--- Dataset Enclosed Below ---

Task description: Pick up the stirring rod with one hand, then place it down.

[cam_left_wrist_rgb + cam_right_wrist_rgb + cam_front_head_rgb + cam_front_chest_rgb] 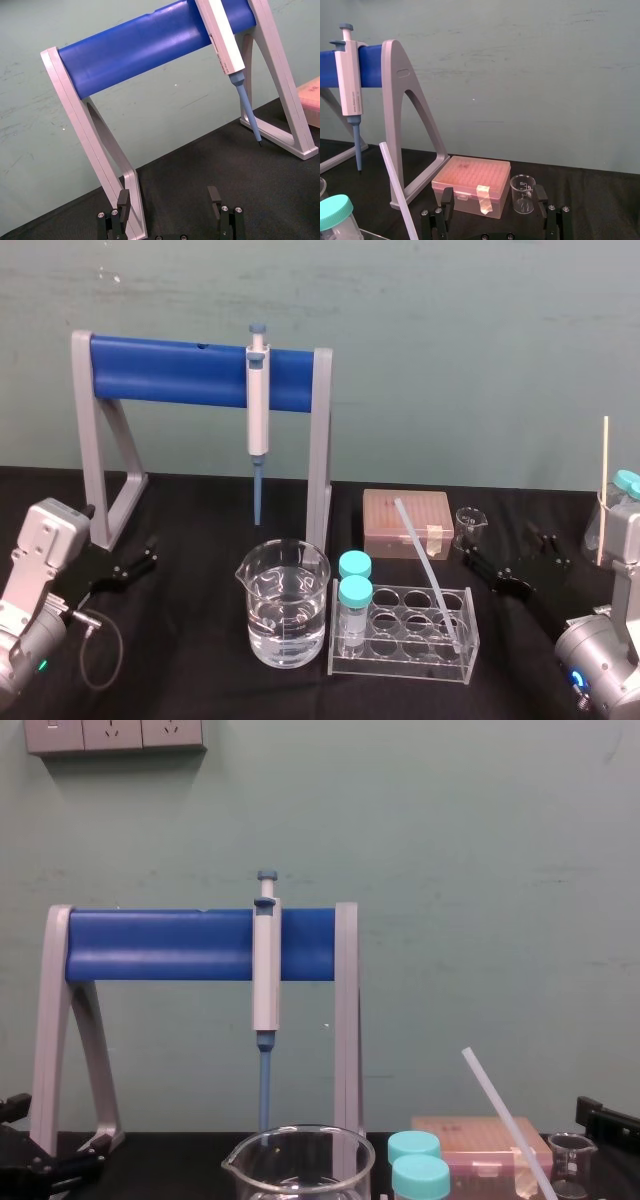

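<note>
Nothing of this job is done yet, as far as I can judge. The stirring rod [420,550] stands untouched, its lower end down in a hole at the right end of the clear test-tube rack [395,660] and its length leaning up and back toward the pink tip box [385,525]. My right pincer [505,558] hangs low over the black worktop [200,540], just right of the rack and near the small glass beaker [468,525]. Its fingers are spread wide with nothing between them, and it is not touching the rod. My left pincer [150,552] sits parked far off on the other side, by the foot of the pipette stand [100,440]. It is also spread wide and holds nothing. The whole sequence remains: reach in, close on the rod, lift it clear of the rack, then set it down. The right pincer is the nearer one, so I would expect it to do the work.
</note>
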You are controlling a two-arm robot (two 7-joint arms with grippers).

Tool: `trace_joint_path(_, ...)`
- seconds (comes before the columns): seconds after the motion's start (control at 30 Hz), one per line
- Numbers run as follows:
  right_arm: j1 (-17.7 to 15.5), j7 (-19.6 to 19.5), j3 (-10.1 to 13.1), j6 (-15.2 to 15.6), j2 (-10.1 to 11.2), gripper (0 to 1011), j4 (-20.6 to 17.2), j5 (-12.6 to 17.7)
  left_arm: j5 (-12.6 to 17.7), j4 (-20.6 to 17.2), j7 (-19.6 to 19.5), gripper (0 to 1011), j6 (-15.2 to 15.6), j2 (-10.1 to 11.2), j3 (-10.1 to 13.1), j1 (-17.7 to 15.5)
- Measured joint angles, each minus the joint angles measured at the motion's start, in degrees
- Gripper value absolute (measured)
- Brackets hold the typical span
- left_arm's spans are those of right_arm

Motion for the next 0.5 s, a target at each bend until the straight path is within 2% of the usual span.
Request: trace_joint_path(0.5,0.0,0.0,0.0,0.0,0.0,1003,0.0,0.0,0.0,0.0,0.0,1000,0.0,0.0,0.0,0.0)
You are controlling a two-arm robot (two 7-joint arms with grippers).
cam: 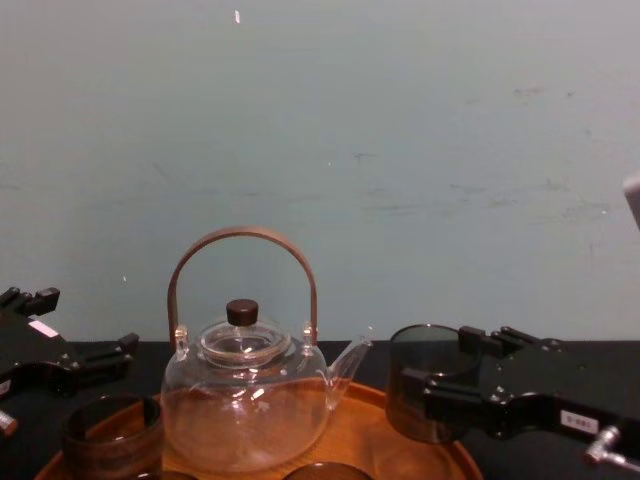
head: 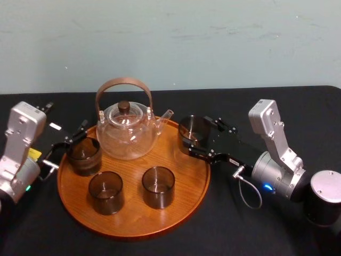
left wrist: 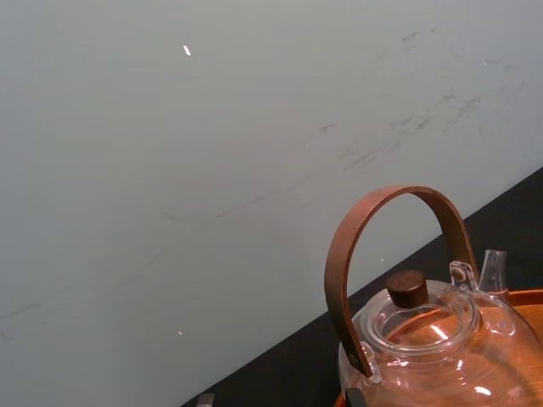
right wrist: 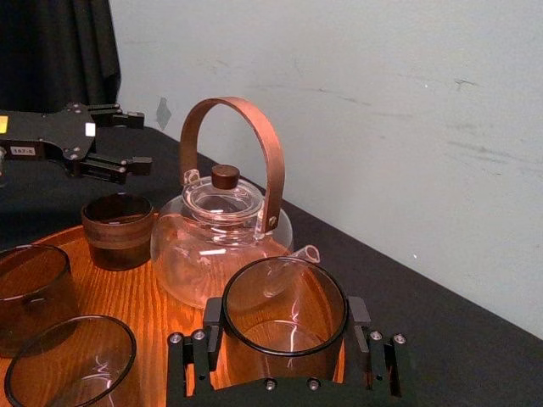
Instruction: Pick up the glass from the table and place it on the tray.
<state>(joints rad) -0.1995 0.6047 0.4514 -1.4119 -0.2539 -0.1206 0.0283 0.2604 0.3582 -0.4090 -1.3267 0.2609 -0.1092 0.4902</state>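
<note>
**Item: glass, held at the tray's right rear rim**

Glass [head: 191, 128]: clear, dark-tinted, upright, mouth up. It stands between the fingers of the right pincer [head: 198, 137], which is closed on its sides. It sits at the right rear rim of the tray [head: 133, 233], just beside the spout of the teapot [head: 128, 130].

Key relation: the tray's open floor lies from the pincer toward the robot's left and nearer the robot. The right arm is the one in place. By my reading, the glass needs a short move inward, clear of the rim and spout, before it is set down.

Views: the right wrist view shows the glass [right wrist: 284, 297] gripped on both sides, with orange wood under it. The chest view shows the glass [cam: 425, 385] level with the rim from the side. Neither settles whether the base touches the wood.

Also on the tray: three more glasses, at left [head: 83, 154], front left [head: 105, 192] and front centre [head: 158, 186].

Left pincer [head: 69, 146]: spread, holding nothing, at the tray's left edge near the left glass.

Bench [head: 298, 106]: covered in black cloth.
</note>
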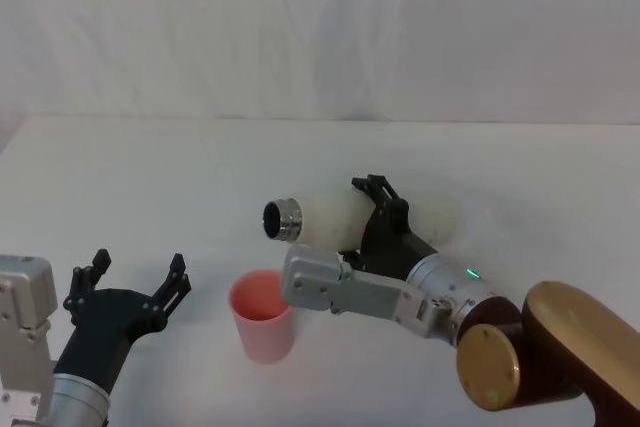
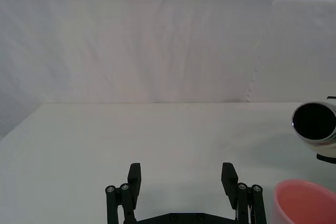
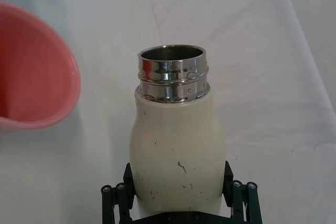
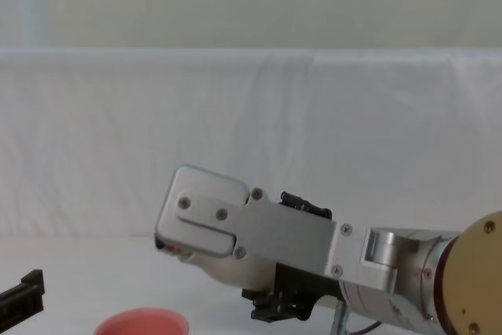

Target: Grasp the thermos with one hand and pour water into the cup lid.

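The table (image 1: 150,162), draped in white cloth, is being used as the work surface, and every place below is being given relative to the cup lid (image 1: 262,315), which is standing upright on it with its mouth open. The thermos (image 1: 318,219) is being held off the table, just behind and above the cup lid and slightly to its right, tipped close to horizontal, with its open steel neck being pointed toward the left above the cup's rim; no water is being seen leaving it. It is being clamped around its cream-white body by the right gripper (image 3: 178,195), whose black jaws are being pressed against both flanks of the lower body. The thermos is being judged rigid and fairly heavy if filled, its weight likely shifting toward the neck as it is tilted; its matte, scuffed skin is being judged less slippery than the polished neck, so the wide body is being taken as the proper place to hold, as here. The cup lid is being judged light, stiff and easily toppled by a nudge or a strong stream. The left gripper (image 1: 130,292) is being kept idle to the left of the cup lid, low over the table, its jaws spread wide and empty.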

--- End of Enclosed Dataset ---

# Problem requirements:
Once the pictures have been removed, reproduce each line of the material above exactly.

# Response below:
Task description: Pick up the stirring rod with one hand, then place it down.

[cam_left_wrist_rgb + cam_right_wrist_rgb + cam_front_head_rgb + cam_front_chest_rgb] 

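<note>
Nothing of this job is done yet, as far as I can judge. The stirring rod [420,550] stands untouched, its lower end down in a hole at the right end of the clear test-tube rack [395,660] and its length leaning up and back toward the pink tip box [385,525]. My right pincer [505,558] hangs low over the black worktop [200,540], just right of the rack and near the small glass beaker [468,525]. Its fingers are spread wide with nothing between them, and it is not touching the rod. My left pincer [150,552] sits parked far off on the other side, by the foot of the pipette stand [100,440]. It is also spread wide and holds nothing. The whole sequence remains: reach in, close on the rod, lift it clear of the rack, then set it down. The right pincer is the nearer one, so I would expect it to do the work.
</note>
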You are controlling a two-arm robot (two 7-joint arms with grippers).

Tool: `trace_joint_path(_, ...)`
- seconds (comes before the columns): seconds after the motion's start (control at 30 Hz), one per line
- Numbers run as follows:
  right_arm: j1 (-17.7 to 15.5), j7 (-19.6 to 19.5), j3 (-10.1 to 13.1), j6 (-15.2 to 15.6), j2 (-10.1 to 11.2), gripper (0 to 1011), j4 (-20.6 to 17.2), j5 (-12.6 to 17.7)
  left_arm: j5 (-12.6 to 17.7), j4 (-20.6 to 17.2), j7 (-19.6 to 19.5), gripper (0 to 1011), j6 (-15.2 to 15.6), j2 (-10.1 to 11.2), j3 (-10.1 to 13.1), j1 (-17.7 to 15.5)
- Measured joint angles, each minus the joint angles measured at the motion's start, in degrees
- Gripper value absolute (measured)
- Brackets hold the typical span
- left_arm's spans are those of right_arm

Motion for the next 0.5 s, a target at each bend until the straight path is within 2% of the usual span.
Request: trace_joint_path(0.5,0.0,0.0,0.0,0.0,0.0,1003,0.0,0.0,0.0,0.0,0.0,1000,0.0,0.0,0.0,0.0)
You are controlling a two-arm robot (two 7-joint arms with grippers).
cam: 
head: 
left wrist: 
right wrist: 
Instruction: Pick up the glass from the table and place it on the tray.
<state>(joints rad) -0.1995 0.6047 0.4514 -1.4119 -0.2539 -0.1206 0.0283 0.2604 0.3582 -0.4090 -1.3267 0.2609 -0.1092 0.4902</state>
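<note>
**Item: glass, held at the tray's right rear rim**

Glass [head: 191, 128]: clear, dark-tinted, upright, mouth up. It stands between the fingers of the right pincer [head: 198, 137], which is closed on its sides. It sits at the right rear rim of the tray [head: 133, 233], just beside the spout of the teapot [head: 128, 130].

Key relation: the tray's open floor lies from the pincer toward the robot's left and nearer the robot. The right arm is the one in place. By my reading, the glass needs a short move inward, clear of the rim and spout, before it is set down.

Views: the right wrist view shows the glass [right wrist: 284, 297] gripped on both sides, with orange wood under it. The chest view shows the glass [cam: 425, 385] level with the rim from the side. Neither settles whether the base touches the wood.

Also on the tray: three more glasses, at left [head: 83, 154], front left [head: 105, 192] and front centre [head: 158, 186].

Left pincer [head: 69, 146]: spread, holding nothing, at the tray's left edge near the left glass.

Bench [head: 298, 106]: covered in black cloth.
</note>
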
Target: Grasp the thermos with one hand and pour water into the cup lid.

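The table (image 1: 150,162), draped in white cloth, is being used as the work surface, and every place below is being given relative to the cup lid (image 1: 262,315), which is standing upright on it with its mouth open. The thermos (image 1: 318,219) is being held off the table, just behind and above the cup lid and slightly to its right, tipped close to horizontal, with its open steel neck being pointed toward the left above the cup's rim; no water is being seen leaving it. It is being clamped around its cream-white body by the right gripper (image 3: 178,195), whose black jaws are being pressed against both flanks of the lower body. The thermos is being judged rigid and fairly heavy if filled, its weight likely shifting toward the neck as it is tilted; its matte, scuffed skin is being judged less slippery than the polished neck, so the wide body is being taken as the proper place to hold, as here. The cup lid is being judged light, stiff and easily toppled by a nudge or a strong stream. The left gripper (image 1: 130,292) is being kept idle to the left of the cup lid, low over the table, its jaws spread wide and empty.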

This output requires nothing further.